**TASK DIRECTIONS:**
Your reply should contain only the line with "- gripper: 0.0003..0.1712" and the lines after it through the end of the data, each written out exactly.

--- START ---

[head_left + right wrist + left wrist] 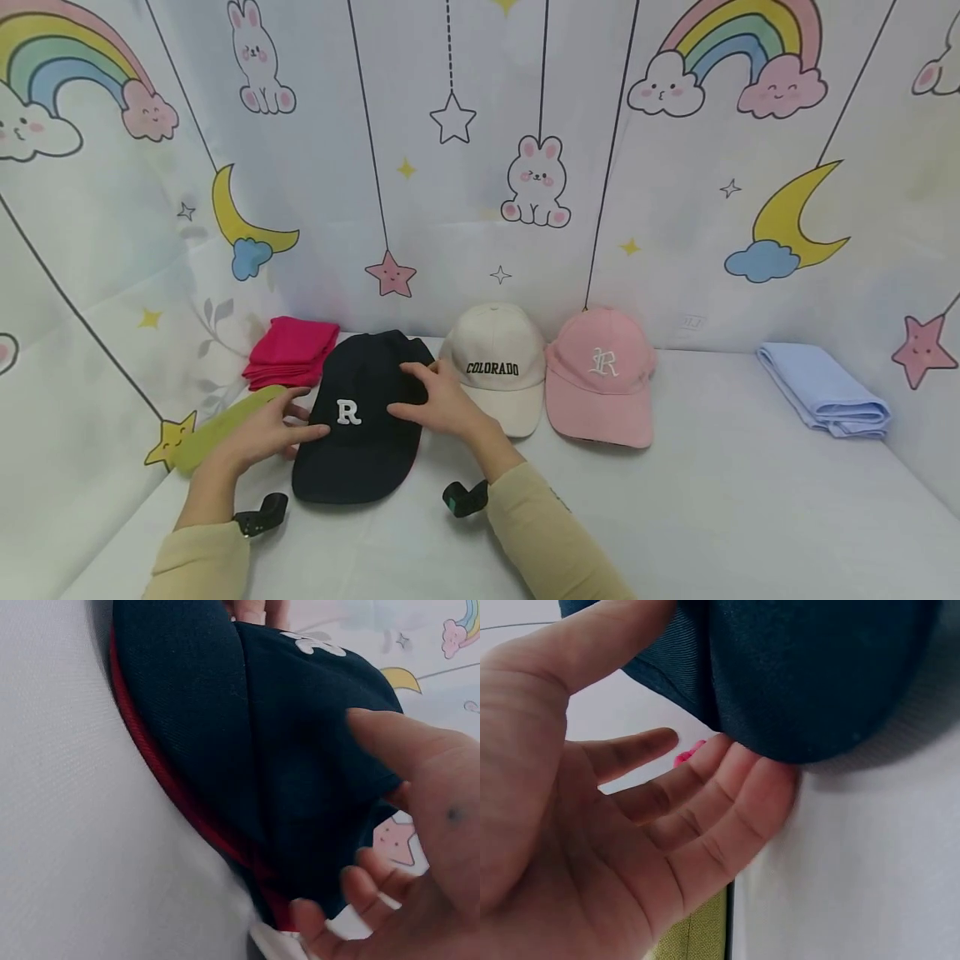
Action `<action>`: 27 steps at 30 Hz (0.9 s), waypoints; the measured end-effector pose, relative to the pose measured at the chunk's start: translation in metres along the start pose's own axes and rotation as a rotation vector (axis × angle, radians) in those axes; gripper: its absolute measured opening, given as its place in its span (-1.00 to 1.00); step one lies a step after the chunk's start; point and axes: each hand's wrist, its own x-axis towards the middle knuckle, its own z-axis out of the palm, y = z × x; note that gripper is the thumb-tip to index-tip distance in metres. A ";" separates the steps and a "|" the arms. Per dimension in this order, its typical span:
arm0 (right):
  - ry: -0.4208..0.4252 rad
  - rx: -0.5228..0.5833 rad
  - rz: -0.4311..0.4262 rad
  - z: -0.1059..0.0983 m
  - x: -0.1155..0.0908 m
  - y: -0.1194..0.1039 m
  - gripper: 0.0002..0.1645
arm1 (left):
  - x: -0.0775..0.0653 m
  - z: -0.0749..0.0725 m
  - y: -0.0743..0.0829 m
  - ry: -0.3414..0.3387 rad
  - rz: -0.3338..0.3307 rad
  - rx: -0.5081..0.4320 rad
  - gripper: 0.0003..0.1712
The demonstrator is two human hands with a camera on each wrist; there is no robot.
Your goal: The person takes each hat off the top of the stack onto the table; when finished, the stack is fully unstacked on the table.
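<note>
A navy baseball cap (360, 450) with a white letter R on its front sits on the white surface, brim toward me. My left hand (258, 433) is at its left side. In the left wrist view, the fingertips (769, 780) touch the cap's edge and the thumb lies over its front. At the cap's right side is my right hand (442, 404), fingers spread. Its thumb (390, 735) is at the crown in the right wrist view, while the other fingers are loosely bent beside the cap's edge. The brim's underside shows red.
Right of the navy cap stand a cream Colorado cap (495, 375) and a pink cap (600, 387). A folded red cloth (292, 350) lies behind left, with a green item (217, 433) partly hidden by my left hand. A folded blue cloth (825, 387) lies far right.
</note>
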 end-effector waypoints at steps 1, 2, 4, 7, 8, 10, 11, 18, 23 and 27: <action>-0.020 -0.011 0.013 0.000 0.000 0.000 -0.11 | 0.000 0.000 0.001 -0.005 -0.011 0.010 0.09; -0.039 -0.019 0.024 -0.001 -0.001 0.000 -0.09 | -0.001 -0.001 0.001 -0.007 -0.025 0.018 0.09; -0.065 -0.027 0.035 0.000 -0.001 -0.001 -0.04 | -0.001 -0.001 0.002 -0.010 -0.035 0.028 0.09; -0.068 0.008 0.029 0.002 -0.002 -0.002 -0.02 | -0.001 -0.001 0.002 -0.018 -0.029 0.017 0.07; -0.066 0.019 0.022 0.003 -0.002 -0.003 -0.02 | -0.001 -0.002 0.003 -0.019 -0.024 0.011 0.07; -0.058 0.043 0.006 0.006 -0.002 -0.004 -0.01 | -0.001 -0.002 0.002 -0.021 -0.011 -0.004 0.07; -0.055 0.052 -0.002 0.007 -0.003 -0.005 0.00 | -0.002 -0.002 0.002 -0.022 -0.005 -0.007 0.07; -0.029 0.111 -0.013 0.009 -0.003 -0.009 0.01 | -0.003 -0.005 0.004 -0.006 0.014 -0.026 0.06; -0.009 0.156 -0.031 0.006 -0.003 -0.013 0.00 | -0.005 -0.008 0.011 -0.005 0.017 -0.014 0.04; 0.037 0.199 -0.047 0.002 -0.003 -0.016 0.02 | -0.007 -0.011 0.018 0.020 0.037 -0.003 0.02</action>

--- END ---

**EXPECTED ANSWER:**
  - gripper: 0.0003..0.1712
The demonstrator is two human hands with a camera on each wrist; there is no robot.
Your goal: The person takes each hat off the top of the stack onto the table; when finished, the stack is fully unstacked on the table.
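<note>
A navy baseball cap (360, 450) with a white letter R on its front sits on the white surface, brim toward me. My left hand (258, 433) is at its left side. In the left wrist view, the fingertips (769, 780) touch the cap's edge and the thumb lies over its front. At the cap's right side is my right hand (442, 404), fingers spread. Its thumb (390, 735) is at the crown in the right wrist view, while the other fingers are loosely bent beside the cap's edge. The brim's underside shows red.
Right of the navy cap stand a cream Colorado cap (495, 375) and a pink cap (600, 387). A folded red cloth (292, 350) lies behind left, with a green item (217, 433) partly hidden by my left hand. A folded blue cloth (825, 387) lies far right.
</note>
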 end-effector waypoints at steps 1, 2, 4, 7, 8, 10, 11, 18, 23 and 27: <action>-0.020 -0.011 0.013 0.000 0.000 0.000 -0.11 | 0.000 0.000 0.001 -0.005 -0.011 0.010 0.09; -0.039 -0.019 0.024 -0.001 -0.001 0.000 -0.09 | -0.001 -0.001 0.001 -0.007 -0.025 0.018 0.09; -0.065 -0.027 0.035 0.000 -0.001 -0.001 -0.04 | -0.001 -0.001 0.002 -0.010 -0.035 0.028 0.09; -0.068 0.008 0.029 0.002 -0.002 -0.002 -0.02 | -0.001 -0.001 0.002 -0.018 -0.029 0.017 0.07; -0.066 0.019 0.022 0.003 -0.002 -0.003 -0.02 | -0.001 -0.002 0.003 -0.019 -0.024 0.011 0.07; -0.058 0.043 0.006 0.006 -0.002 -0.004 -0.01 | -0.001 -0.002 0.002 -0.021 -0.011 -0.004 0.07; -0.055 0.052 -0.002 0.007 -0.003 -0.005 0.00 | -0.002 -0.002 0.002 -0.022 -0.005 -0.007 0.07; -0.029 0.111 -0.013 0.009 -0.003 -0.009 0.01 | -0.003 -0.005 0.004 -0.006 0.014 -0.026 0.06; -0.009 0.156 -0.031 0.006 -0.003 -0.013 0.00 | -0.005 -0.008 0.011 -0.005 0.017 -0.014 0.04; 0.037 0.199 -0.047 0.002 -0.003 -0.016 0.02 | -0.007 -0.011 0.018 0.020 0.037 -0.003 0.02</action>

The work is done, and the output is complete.